> _THE PROBLEM_: Please output the section of the listing below that opens with the line containing "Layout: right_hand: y" and closes with the line containing "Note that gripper", exactly and with nothing else.

> _COLLECTED MATERIAL_:
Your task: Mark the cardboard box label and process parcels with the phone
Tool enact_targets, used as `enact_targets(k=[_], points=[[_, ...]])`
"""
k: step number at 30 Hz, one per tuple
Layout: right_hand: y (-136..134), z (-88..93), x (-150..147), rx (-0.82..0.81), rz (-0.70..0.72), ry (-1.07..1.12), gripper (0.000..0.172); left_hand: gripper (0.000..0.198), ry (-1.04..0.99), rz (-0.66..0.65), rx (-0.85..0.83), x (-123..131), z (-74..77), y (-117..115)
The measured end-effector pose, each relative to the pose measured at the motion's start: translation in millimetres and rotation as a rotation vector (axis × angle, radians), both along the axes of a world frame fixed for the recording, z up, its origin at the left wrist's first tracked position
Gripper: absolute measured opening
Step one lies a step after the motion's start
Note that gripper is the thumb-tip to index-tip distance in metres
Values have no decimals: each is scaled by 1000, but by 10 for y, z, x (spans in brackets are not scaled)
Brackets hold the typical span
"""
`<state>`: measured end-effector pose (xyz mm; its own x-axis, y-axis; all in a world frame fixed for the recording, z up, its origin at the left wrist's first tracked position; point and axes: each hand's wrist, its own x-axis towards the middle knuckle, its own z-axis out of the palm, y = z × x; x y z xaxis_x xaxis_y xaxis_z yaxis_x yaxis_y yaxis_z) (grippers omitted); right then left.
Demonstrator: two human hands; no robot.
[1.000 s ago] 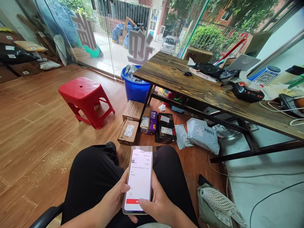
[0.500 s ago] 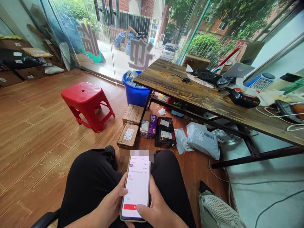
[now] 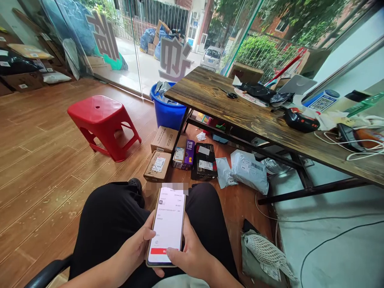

> _EXERCISE RESPONSE_:
Layout: right_hand: y (-136..134), z (-88..93), x (-150..147), rx (-0.82..0.81), rz (-0.70..0.72), ry (-1.07..1.12), gripper (0.000..0.172); left_hand: gripper (0.000..0.198), ry (-1.04..0.99), rz (-0.66..0.65), rx (-0.85..0.83), x (-123..131), z (-74..77), y (-117..115)
The measured end-effector pose, each relative to the pose measured at the motion's start: translation in millimetres and rotation as a rotation vector (axis × angle, radians), both along the axes of a world frame fixed for the recording, z up, its origin at the left wrist's first tracked position
Gripper: absolute measured opening
Step one lies a step after the motion's start
Note that gripper is the thumb-tip to index-tip distance in metres

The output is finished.